#### [WORK INSTRUCTION]
Write out again, please, the records below from the first line to the line holding "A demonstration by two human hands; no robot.", inclusive, and nothing else.

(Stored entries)
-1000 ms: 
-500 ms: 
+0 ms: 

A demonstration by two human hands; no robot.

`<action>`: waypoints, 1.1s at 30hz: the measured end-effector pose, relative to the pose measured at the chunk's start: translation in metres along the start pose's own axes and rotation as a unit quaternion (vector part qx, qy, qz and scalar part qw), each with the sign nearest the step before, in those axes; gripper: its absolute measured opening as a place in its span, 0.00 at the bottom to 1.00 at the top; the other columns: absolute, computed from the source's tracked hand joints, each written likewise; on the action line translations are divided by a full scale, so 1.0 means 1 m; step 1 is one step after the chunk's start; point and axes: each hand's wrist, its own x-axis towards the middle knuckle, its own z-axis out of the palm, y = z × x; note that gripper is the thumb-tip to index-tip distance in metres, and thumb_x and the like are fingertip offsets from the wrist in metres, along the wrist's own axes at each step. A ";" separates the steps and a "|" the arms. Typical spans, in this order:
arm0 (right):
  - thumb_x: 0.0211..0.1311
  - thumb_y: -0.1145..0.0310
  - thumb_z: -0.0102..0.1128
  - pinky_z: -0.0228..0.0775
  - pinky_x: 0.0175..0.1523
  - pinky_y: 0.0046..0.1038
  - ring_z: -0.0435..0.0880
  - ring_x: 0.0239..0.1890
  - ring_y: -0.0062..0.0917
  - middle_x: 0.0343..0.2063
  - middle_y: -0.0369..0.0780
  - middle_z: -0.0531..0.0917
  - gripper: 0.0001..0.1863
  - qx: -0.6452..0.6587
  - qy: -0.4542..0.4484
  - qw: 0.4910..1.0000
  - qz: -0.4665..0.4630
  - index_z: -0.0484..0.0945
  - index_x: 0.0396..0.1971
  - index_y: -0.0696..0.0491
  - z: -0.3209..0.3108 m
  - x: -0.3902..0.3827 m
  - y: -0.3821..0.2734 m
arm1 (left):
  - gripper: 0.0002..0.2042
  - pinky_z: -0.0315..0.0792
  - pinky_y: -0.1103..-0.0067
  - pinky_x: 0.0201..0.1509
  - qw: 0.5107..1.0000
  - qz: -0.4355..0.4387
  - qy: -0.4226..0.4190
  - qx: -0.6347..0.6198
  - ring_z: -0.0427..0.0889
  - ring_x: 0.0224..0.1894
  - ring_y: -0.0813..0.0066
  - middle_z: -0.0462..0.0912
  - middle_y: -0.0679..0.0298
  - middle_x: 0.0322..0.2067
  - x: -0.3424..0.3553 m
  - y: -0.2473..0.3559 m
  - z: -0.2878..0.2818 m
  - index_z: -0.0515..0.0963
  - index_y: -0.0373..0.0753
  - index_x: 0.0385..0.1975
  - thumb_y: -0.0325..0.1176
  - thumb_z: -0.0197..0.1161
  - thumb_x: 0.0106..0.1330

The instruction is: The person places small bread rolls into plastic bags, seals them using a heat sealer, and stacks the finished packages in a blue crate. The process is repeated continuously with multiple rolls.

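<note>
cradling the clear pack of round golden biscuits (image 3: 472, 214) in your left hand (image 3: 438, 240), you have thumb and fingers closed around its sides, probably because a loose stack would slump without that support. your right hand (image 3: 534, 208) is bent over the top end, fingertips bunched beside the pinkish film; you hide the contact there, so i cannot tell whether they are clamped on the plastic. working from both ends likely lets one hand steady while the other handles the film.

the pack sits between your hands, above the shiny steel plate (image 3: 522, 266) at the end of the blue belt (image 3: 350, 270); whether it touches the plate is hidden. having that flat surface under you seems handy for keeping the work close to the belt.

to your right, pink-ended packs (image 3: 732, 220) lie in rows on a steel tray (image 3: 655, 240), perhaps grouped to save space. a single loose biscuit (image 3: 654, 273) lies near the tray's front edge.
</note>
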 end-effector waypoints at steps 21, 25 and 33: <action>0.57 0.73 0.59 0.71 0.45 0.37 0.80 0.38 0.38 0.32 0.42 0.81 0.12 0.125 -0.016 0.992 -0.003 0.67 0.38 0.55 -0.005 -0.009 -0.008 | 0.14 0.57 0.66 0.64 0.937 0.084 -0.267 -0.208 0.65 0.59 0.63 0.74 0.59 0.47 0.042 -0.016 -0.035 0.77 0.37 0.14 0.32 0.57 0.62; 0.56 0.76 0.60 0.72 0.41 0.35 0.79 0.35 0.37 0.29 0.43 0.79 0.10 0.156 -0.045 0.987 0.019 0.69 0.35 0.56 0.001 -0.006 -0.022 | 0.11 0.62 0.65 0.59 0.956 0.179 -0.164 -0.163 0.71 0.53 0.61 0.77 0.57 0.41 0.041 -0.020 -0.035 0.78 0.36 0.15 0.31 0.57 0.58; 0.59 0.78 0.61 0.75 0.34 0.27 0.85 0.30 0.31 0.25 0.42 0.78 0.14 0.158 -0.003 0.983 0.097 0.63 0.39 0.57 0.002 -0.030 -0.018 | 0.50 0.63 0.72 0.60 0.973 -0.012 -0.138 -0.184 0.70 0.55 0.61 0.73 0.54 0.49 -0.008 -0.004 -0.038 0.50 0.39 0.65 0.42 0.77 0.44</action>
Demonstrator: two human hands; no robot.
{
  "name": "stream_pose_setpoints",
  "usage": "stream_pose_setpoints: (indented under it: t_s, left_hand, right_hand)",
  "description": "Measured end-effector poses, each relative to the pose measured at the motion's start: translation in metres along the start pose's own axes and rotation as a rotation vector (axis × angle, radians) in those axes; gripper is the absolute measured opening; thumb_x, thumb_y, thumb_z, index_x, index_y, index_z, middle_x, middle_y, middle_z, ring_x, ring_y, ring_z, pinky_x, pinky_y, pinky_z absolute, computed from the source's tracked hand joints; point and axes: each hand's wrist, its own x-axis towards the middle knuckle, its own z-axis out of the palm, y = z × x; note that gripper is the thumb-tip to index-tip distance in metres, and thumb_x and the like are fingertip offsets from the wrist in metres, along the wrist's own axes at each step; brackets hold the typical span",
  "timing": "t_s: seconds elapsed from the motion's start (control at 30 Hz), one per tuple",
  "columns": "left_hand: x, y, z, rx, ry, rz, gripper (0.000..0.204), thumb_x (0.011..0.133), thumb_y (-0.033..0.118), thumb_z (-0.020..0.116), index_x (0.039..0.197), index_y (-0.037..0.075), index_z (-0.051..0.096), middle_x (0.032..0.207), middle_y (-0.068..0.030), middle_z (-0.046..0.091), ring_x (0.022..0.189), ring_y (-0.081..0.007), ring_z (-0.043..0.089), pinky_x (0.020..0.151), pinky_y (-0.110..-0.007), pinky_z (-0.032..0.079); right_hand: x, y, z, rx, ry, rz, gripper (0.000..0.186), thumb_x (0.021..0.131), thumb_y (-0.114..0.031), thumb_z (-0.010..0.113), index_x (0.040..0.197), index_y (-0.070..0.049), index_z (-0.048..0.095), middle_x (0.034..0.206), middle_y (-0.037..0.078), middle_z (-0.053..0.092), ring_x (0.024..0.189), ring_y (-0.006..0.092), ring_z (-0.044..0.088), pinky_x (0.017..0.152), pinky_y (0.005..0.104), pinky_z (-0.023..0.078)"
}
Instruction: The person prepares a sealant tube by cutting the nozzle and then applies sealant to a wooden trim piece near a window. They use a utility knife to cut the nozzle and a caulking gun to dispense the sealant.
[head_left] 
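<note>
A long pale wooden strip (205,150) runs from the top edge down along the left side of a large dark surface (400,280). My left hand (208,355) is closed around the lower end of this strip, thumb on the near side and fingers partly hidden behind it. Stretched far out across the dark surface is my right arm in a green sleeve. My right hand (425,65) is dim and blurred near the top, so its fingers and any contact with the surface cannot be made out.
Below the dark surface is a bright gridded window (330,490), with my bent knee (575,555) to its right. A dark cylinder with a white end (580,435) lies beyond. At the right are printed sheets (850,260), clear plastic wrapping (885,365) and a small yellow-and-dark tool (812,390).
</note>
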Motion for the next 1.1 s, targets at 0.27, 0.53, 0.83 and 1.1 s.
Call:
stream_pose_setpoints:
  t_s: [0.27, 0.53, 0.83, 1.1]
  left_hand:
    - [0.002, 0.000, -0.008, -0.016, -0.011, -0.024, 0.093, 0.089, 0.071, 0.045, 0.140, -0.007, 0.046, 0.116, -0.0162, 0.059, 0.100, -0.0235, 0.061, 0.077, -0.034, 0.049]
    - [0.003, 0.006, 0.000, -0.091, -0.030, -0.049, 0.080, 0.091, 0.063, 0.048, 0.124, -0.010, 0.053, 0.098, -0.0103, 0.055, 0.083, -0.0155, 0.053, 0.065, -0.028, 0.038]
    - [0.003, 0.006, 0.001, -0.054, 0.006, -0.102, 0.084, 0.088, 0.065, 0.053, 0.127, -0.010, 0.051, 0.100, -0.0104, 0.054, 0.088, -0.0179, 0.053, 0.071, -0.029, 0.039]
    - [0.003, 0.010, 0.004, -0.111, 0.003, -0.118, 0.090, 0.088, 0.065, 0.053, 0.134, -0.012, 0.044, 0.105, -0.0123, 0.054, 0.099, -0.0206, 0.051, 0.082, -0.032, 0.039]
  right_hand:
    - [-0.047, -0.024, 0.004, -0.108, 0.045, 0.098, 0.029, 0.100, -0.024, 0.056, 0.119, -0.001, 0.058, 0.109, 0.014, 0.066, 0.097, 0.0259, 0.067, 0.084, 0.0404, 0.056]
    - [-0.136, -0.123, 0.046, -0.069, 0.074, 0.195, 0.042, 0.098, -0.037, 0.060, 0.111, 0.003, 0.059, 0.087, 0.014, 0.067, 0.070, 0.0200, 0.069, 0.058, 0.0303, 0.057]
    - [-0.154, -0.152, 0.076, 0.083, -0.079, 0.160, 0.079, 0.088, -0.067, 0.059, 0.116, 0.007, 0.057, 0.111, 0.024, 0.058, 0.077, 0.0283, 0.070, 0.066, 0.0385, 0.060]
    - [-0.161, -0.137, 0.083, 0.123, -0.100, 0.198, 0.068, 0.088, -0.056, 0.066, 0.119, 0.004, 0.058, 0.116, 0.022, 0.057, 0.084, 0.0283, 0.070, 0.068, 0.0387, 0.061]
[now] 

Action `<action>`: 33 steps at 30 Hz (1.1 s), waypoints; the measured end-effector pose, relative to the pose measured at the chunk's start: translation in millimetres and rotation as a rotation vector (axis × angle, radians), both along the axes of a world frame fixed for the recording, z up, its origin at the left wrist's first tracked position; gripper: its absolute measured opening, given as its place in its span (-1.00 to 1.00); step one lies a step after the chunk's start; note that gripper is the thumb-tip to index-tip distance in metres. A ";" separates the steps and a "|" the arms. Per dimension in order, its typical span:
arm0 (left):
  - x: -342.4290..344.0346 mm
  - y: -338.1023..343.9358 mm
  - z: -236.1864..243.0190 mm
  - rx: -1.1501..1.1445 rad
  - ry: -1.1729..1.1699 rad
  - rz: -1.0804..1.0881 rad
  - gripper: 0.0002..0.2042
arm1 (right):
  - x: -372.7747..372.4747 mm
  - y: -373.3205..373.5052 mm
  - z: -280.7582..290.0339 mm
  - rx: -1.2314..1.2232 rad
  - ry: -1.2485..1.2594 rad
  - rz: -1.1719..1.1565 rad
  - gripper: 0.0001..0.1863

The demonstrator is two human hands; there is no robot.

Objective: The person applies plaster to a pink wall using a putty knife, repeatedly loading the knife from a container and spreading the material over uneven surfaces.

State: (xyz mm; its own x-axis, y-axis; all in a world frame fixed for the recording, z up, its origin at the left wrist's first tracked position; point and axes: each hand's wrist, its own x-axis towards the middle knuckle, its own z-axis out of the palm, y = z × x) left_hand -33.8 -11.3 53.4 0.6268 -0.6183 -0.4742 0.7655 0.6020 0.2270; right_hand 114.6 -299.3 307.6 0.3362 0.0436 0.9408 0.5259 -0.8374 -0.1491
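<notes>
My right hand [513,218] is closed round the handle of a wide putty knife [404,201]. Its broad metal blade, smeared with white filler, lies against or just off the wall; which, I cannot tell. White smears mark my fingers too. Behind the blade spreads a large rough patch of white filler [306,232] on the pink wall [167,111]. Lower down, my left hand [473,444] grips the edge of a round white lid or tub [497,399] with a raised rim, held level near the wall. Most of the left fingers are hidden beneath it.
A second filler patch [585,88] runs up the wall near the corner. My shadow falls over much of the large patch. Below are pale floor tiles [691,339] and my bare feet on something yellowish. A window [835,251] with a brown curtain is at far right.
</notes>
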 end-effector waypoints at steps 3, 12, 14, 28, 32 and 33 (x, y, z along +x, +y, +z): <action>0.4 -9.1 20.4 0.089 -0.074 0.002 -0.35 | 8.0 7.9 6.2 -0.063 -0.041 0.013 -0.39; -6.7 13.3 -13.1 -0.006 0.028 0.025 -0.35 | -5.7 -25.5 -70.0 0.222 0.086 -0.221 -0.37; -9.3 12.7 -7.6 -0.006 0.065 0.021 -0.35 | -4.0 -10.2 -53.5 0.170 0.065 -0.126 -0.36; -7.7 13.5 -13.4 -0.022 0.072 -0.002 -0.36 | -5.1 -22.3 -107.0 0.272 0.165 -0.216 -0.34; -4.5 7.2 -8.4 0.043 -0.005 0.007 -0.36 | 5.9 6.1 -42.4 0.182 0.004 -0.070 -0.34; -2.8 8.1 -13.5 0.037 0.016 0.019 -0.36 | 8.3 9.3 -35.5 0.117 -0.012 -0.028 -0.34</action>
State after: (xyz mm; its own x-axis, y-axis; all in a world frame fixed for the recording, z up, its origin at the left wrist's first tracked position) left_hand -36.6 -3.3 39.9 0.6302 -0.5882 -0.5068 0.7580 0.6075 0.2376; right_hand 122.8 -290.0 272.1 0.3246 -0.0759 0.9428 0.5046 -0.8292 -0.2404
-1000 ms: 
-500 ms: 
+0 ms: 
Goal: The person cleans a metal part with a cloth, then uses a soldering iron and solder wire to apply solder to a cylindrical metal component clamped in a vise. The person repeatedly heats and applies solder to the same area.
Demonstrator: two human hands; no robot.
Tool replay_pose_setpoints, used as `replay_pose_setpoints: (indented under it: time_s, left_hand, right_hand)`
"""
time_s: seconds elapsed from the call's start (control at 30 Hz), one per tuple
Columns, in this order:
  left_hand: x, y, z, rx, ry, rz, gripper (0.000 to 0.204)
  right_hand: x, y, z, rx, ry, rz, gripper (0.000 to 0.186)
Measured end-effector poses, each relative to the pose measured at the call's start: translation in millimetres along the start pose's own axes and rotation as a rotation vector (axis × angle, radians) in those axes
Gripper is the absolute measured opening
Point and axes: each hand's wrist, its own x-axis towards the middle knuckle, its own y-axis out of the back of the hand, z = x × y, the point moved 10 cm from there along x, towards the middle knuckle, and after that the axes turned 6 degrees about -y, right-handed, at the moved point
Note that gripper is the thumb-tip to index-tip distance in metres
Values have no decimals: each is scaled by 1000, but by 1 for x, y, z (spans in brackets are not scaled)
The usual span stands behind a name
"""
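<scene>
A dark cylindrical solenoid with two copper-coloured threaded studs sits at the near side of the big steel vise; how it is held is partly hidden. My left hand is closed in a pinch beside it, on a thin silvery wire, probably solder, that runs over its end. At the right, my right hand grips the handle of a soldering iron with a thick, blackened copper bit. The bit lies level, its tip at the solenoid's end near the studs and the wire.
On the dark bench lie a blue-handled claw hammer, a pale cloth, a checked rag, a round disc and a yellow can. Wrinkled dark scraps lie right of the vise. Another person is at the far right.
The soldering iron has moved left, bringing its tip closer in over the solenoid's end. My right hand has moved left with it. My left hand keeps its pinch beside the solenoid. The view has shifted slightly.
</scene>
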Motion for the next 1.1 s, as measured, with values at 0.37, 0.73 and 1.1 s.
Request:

#### [WRITTEN ANSWER]
-1000 ms: 
-500 ms: 
+0 ms: 

A demonstration by two human hands; no robot.

Nothing else remains for this exercise.